Thanks! I'm happy to share with others who get into it & enjoy Halloween as much as my husband & I do.


----------



## Pumpkin King (Jul 14, 2008)

Cool!!!!!!!!!!!!!!!!!!!!!


----------



## Julianne (Jun 16, 2009)

Hi Buzzard, your pic's are awesome, thanks for sharing them. Particularly like the witch costume, as I have the exact same one


----------



## rockplayson (Jun 7, 2008)

If I had a hat on it would be off to you.


----------



## HallowSusieBoo (Aug 11, 2009)

Hallow and this looks so great Buzzard! I love the "Tempt Your Fate" game. Can you post more details about the game rules and the wording for your sign with a brief tutorial of how you set it up? I would love to try that this coming Halloween! I think you had every costume under the moon represented at your party!! What a Hoot!


----------



## Buzzard (Jun 23, 2009)

HallowSusieBoo--Check out the threads that I listed below. You can find a lot of good ideas for the "Tempt Your Fate" game within those threads. I used a Hallmark computer program to create my sign & all of my fate cards. I put the cards inside of the balloons & let guests pop the balloons to reveal their fates. All of my good fates were prizes & all of my bad fates required some type of punishment/action to ward off ill luck. I even intertwined the fates of some of my guests. It was definitely a big hit at the party.
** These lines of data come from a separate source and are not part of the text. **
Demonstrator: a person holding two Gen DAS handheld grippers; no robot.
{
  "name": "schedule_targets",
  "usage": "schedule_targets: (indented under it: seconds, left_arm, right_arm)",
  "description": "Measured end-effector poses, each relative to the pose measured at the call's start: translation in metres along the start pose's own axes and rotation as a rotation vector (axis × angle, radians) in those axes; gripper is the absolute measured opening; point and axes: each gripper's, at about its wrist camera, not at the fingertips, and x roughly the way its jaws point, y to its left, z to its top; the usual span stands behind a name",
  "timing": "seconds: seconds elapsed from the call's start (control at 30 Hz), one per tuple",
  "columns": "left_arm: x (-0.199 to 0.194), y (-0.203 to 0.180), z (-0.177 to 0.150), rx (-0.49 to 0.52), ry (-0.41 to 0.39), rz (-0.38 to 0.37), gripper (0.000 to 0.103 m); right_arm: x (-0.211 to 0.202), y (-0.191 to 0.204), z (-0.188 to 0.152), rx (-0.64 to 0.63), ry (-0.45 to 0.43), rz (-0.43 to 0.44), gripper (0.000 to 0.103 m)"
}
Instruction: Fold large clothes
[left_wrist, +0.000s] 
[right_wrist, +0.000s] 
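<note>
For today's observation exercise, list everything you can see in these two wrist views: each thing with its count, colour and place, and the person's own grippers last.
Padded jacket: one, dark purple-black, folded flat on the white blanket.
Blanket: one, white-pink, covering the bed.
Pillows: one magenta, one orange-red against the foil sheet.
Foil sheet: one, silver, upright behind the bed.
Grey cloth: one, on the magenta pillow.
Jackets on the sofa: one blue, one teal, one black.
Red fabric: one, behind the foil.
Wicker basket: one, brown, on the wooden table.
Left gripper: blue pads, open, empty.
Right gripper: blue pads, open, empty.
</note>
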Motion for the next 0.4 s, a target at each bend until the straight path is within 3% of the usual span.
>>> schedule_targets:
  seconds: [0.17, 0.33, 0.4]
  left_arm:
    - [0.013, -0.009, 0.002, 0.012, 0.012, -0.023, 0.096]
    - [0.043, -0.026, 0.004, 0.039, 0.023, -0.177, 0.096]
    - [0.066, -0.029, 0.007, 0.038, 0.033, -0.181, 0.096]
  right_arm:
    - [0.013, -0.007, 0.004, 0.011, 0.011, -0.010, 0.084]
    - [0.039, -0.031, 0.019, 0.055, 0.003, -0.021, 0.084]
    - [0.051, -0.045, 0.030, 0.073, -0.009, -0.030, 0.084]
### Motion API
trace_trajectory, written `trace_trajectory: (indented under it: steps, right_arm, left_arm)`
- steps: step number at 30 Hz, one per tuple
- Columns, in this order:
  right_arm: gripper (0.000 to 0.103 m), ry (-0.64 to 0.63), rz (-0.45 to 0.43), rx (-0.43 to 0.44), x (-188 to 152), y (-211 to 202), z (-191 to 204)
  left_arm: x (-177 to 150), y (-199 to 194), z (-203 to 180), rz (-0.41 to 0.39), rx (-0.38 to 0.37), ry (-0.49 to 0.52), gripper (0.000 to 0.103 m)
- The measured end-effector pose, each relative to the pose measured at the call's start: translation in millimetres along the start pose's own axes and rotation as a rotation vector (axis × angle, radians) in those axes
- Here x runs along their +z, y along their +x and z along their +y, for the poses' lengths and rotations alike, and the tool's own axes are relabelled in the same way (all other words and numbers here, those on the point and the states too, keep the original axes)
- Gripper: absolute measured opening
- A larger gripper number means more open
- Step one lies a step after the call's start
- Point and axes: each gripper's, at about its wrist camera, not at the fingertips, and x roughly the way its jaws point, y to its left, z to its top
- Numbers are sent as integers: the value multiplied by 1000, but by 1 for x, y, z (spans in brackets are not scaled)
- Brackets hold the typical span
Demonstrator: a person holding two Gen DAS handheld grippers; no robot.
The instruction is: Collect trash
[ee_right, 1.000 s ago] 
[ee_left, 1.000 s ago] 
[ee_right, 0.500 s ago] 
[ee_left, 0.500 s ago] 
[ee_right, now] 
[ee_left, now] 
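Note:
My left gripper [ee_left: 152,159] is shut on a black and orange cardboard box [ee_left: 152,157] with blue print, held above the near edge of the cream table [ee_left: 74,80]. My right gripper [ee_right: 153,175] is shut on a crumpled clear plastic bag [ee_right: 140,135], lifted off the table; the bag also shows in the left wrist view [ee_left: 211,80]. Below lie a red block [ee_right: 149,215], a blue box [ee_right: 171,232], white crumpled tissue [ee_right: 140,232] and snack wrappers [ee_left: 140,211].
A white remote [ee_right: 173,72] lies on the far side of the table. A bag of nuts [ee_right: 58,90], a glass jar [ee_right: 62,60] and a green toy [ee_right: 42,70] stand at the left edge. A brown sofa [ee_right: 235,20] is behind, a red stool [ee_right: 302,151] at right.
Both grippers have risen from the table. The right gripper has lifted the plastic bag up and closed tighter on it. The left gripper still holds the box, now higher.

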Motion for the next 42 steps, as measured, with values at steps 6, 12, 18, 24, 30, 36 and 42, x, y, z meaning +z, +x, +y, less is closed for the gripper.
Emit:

http://www.halloweenforum.com/party-ideas-experiences-recipes/70989-tempt-your-fate-party-game.html

http://www.halloweenforum.com/party...pes/74140-tempt-your-fate-game-bad-fates.html


----------



## HallowSusieBoo (Aug 11, 2009)

Buzzard said:


> HallowSusieBoo--Check out the threads that I listed below. You can find a lot of good ideas for the "Tempt Your Fate" game within those threads. I used a Hallmark computer program to create my sign & all of my fate cards. I put the cards inside of the balloons & let guests pop the balloons to reveal their fates. All of my good fates were prizes & all of my bad fates required some type of punishment/action to ward off ill luck. I even intertwined the fates of some of my guests. It was definitely a big hit at the party.
> 
> http://www.halloweenforum.com/party-ideas-experiences-recipes/70989-tempt-your-fate-party-game.html
> 
> http://www.halloweenforum.com/party...pes/74140-tempt-your-fate-game-bad-fates.html


Excellent! Thanks for the links!


----------



## Junit (Sep 1, 2008)

Thanks for sharing your pics Buzzard! It looks like everyone had a great time!


----------